- [Supplied records]

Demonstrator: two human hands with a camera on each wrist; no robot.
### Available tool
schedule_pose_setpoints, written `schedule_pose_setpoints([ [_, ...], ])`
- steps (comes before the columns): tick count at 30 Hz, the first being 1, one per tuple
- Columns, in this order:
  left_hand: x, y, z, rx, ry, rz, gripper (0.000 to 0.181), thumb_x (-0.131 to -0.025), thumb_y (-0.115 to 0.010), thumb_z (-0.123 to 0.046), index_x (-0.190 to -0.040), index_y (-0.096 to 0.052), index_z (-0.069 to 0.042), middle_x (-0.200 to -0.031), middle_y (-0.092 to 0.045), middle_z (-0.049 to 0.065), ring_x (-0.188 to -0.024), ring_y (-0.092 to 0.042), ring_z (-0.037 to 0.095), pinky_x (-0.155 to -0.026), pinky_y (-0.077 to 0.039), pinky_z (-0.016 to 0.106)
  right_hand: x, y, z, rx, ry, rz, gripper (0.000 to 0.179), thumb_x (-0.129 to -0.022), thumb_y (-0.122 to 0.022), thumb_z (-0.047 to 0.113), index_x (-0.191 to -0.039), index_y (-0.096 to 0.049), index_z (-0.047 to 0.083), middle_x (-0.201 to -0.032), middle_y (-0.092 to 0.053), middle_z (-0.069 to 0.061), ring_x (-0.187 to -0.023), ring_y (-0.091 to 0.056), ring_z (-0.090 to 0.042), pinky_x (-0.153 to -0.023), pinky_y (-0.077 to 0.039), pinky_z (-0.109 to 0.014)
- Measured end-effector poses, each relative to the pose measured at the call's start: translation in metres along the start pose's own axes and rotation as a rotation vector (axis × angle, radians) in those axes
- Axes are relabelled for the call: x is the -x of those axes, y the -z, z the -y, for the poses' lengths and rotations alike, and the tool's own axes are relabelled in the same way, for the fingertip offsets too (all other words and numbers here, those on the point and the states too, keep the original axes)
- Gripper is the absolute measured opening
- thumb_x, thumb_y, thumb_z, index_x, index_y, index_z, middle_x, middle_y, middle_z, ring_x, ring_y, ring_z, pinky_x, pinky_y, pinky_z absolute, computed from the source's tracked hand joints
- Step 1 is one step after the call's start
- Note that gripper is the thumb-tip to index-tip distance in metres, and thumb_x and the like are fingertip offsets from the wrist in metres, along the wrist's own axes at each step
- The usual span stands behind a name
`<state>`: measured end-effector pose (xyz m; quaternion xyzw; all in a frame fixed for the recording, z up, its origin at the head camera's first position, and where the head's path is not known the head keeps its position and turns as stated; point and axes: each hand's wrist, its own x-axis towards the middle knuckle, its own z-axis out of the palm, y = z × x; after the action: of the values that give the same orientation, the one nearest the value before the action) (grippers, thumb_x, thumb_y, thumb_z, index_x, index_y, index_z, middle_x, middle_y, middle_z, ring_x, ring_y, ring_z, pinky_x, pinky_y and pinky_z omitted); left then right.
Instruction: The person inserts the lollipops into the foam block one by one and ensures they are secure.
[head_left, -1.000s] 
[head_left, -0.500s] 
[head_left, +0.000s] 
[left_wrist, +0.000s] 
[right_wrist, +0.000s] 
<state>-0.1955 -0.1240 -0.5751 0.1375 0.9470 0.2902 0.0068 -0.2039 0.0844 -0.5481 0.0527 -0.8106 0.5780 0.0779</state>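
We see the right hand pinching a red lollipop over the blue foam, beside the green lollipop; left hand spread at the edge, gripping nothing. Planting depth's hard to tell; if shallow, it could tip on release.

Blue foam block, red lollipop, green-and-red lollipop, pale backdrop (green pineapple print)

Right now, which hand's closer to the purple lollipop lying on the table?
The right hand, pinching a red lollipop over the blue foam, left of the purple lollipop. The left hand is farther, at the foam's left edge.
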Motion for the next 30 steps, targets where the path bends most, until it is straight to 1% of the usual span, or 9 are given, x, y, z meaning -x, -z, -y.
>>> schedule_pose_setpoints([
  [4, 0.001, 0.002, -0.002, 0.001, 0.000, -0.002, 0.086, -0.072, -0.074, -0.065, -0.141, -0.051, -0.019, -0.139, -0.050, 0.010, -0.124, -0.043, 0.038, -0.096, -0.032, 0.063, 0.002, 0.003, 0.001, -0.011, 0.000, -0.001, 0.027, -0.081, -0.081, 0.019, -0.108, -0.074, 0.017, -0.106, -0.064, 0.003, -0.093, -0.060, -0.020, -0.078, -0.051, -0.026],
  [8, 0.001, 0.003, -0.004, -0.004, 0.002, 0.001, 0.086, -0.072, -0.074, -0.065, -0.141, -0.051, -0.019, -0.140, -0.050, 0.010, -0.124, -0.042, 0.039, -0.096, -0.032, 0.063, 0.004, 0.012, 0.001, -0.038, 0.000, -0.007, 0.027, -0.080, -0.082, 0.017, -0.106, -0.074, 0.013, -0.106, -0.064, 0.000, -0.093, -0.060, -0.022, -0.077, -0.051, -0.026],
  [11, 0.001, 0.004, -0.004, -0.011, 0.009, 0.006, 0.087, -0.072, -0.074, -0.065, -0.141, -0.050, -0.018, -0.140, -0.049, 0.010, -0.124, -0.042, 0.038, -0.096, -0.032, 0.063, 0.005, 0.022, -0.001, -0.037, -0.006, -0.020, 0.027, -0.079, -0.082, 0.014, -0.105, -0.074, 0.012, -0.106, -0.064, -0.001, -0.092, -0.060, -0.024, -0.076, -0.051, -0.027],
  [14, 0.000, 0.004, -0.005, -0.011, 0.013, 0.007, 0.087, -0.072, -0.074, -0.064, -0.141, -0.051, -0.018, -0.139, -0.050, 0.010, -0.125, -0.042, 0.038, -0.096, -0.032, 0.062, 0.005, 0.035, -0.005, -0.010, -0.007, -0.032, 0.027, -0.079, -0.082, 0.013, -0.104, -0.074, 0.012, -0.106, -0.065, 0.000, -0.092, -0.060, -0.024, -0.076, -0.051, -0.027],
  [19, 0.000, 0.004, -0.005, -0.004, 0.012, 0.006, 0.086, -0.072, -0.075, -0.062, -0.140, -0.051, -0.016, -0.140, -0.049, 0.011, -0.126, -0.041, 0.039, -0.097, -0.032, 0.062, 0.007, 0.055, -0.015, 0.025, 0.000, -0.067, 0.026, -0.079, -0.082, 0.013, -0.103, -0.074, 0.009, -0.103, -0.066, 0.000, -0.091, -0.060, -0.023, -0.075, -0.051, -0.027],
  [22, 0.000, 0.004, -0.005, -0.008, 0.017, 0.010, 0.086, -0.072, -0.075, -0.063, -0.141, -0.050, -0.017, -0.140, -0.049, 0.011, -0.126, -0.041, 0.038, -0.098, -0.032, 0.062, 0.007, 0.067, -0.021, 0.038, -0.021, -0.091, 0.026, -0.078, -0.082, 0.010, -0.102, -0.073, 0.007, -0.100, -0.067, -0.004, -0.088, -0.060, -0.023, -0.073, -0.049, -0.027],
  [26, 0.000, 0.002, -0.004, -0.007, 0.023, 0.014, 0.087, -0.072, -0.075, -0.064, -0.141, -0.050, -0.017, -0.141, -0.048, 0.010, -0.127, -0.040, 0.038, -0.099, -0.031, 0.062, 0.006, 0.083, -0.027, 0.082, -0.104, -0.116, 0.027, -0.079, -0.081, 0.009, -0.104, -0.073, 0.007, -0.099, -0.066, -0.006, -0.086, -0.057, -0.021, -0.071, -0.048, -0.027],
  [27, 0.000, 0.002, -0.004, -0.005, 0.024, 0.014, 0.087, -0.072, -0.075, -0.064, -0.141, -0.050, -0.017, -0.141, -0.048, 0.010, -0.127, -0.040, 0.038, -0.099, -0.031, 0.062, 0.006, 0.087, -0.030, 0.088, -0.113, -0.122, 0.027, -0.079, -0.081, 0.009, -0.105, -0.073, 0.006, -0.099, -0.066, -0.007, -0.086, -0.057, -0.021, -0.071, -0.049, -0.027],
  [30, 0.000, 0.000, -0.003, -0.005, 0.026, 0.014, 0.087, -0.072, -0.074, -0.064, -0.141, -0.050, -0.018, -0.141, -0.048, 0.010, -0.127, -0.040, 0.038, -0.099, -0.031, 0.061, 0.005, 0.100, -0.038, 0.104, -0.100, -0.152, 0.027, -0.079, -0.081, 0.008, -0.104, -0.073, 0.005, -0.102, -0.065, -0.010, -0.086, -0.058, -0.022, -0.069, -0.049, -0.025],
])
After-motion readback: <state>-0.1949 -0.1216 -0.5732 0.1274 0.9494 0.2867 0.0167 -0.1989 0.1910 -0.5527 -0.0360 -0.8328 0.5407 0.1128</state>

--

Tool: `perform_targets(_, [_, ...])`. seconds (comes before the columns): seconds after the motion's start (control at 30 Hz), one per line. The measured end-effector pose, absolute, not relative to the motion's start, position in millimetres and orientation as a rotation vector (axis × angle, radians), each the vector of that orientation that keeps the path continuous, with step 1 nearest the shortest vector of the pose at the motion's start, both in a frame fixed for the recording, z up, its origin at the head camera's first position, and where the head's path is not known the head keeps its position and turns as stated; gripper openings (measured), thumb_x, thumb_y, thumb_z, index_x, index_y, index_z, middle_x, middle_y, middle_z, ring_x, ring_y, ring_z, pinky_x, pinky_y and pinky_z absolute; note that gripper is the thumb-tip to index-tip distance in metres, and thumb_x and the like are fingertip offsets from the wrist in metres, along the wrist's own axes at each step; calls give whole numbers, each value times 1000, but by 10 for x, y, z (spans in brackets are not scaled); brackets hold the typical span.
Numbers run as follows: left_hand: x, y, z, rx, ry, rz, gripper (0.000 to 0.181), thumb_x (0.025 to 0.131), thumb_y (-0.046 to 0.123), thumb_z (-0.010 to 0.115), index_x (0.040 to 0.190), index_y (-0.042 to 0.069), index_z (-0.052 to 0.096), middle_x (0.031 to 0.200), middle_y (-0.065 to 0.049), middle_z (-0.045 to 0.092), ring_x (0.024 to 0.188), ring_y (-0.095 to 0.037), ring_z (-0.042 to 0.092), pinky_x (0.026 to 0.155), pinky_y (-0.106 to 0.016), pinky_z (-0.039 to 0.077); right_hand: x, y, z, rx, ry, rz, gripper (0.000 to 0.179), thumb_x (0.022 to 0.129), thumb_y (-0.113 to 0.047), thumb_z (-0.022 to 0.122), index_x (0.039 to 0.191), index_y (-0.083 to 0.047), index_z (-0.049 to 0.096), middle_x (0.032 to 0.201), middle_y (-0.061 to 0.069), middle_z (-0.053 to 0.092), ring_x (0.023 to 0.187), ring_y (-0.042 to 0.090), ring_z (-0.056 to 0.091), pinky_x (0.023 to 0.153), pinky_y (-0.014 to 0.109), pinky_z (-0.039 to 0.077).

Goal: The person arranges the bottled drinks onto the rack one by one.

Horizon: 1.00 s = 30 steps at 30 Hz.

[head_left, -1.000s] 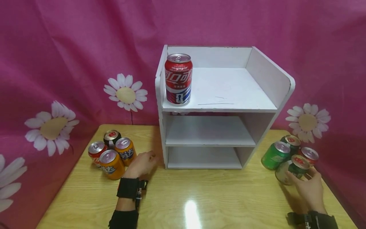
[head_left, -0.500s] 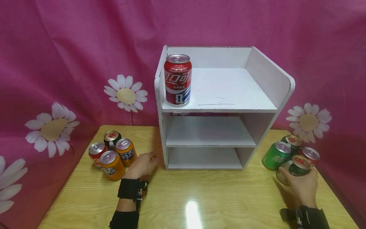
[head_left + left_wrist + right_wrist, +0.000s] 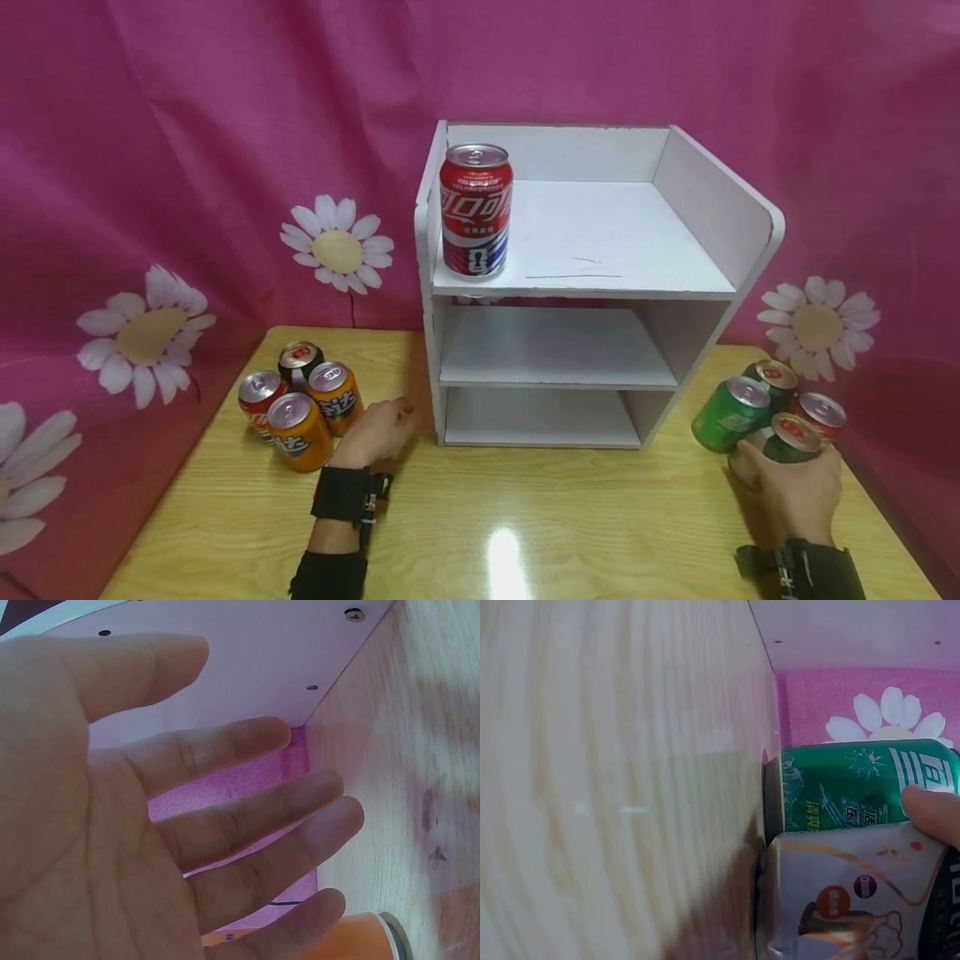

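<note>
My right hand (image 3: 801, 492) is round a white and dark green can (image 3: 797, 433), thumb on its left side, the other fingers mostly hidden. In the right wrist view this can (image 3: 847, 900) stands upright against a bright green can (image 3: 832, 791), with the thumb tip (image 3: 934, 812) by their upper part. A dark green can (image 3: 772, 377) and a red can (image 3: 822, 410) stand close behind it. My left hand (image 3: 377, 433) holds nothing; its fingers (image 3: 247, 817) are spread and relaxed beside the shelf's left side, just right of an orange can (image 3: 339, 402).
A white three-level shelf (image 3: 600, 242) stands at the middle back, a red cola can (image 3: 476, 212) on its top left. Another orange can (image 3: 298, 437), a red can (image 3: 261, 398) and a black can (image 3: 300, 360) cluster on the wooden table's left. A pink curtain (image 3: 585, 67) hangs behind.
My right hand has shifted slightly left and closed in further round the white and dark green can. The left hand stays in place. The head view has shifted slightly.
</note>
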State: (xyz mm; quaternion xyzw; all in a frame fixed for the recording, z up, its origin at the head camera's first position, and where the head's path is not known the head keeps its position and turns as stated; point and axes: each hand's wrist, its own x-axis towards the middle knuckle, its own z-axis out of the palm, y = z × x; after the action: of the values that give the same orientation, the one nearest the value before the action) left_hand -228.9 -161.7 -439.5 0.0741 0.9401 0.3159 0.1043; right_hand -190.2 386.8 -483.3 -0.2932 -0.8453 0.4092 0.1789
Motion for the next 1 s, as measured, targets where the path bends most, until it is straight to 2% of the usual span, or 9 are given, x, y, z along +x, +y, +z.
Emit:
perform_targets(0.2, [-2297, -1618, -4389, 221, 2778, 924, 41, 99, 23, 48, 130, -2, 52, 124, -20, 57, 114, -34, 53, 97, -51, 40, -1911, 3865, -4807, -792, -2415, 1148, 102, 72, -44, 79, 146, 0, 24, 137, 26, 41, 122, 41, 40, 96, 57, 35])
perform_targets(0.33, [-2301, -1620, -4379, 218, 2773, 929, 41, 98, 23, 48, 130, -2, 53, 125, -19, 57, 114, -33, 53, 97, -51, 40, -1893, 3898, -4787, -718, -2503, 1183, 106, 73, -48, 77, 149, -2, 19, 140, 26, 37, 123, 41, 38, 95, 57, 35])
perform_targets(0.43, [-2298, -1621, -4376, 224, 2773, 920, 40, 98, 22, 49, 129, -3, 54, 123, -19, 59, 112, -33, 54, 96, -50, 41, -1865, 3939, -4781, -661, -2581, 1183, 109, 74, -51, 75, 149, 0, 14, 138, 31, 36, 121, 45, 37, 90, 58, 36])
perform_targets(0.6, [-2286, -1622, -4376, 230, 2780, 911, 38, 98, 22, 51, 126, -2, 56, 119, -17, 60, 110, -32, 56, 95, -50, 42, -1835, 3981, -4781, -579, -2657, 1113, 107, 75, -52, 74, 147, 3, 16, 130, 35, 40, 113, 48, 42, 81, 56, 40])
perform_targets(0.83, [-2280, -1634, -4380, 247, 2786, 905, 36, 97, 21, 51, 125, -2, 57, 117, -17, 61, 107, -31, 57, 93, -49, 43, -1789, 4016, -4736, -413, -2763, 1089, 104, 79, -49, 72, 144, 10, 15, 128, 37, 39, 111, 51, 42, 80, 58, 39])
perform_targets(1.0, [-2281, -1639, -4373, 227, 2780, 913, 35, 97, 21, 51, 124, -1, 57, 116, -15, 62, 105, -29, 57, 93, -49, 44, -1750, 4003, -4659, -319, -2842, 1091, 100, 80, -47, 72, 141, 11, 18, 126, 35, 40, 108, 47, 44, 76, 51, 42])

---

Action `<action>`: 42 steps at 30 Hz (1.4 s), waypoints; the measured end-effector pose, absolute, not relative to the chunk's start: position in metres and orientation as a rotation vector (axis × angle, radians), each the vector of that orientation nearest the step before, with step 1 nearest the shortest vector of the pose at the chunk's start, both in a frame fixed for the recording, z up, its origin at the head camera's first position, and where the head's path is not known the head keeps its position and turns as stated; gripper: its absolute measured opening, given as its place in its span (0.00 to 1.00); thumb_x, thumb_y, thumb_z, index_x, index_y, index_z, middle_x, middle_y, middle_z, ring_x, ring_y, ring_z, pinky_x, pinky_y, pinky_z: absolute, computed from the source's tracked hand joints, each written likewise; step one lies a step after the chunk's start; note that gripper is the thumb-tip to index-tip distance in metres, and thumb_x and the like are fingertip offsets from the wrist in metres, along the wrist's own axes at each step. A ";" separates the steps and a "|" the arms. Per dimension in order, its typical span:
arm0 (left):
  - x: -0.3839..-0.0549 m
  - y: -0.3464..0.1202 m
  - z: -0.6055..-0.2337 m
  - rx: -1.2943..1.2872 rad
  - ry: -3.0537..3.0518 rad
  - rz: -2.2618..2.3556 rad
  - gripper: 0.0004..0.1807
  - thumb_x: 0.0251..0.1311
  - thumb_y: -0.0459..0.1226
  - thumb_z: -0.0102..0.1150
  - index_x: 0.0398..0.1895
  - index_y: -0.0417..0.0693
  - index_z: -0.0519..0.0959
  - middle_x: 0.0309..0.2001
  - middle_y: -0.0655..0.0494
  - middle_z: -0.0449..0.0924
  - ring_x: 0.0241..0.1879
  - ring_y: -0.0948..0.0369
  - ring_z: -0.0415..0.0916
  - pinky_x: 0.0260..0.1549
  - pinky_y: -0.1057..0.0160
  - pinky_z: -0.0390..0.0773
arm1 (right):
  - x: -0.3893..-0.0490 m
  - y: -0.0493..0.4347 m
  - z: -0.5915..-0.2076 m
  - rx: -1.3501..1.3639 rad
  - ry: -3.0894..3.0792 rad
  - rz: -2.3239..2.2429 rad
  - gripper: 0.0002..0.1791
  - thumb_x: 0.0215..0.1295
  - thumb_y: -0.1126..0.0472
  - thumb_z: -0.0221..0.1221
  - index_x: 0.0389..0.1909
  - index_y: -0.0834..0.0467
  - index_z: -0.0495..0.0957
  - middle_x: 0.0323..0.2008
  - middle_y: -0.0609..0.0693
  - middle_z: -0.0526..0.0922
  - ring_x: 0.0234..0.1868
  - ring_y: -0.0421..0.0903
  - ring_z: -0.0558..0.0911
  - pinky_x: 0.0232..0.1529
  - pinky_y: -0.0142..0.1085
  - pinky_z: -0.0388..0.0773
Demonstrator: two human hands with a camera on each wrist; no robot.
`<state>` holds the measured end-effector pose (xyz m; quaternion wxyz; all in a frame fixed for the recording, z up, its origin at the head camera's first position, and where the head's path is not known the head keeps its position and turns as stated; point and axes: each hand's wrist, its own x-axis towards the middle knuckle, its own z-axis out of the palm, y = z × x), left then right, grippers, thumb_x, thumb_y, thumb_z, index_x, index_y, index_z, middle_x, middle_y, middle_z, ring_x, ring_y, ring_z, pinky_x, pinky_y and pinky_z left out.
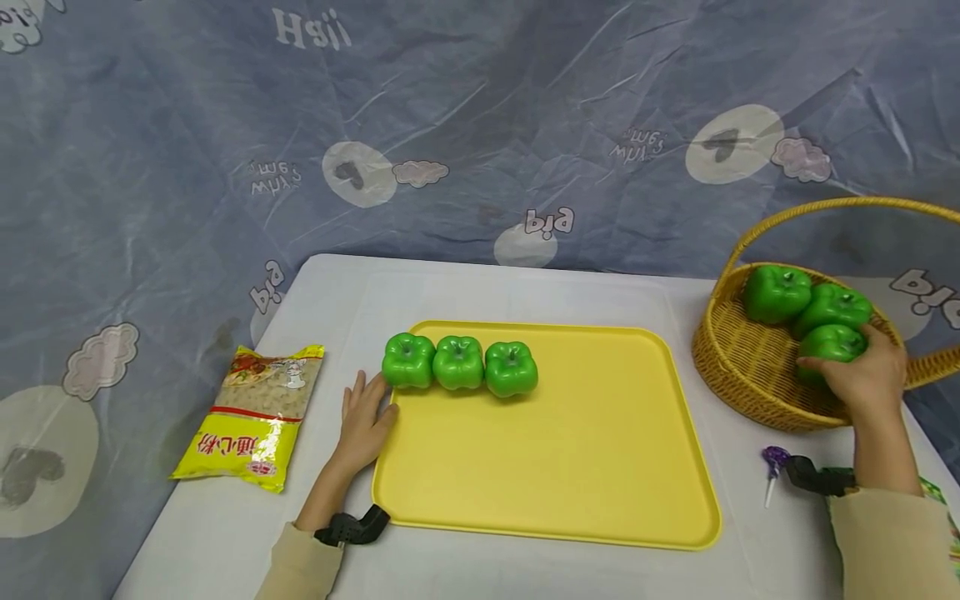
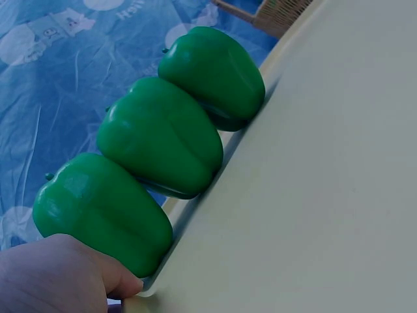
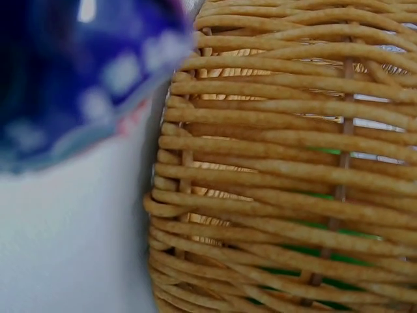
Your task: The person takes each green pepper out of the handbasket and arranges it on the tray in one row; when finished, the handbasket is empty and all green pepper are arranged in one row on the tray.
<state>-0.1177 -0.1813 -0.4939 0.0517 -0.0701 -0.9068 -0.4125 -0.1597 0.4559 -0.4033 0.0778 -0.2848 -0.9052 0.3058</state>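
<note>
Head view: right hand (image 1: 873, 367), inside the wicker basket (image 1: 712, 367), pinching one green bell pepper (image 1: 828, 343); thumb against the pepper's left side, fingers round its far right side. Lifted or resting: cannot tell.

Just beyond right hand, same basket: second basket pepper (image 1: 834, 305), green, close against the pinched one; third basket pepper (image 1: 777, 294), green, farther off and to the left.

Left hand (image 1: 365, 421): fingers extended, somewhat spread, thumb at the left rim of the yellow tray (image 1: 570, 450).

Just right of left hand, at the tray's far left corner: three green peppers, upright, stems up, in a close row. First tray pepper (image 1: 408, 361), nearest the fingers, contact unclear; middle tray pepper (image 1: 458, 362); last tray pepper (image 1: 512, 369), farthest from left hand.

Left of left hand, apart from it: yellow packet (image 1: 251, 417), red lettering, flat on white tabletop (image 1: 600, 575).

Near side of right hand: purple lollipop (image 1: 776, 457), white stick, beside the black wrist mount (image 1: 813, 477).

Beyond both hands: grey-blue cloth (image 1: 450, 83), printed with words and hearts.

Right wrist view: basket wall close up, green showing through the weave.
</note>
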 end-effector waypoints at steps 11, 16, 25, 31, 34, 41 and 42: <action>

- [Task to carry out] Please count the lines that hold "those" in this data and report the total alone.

- [Exercise response] 2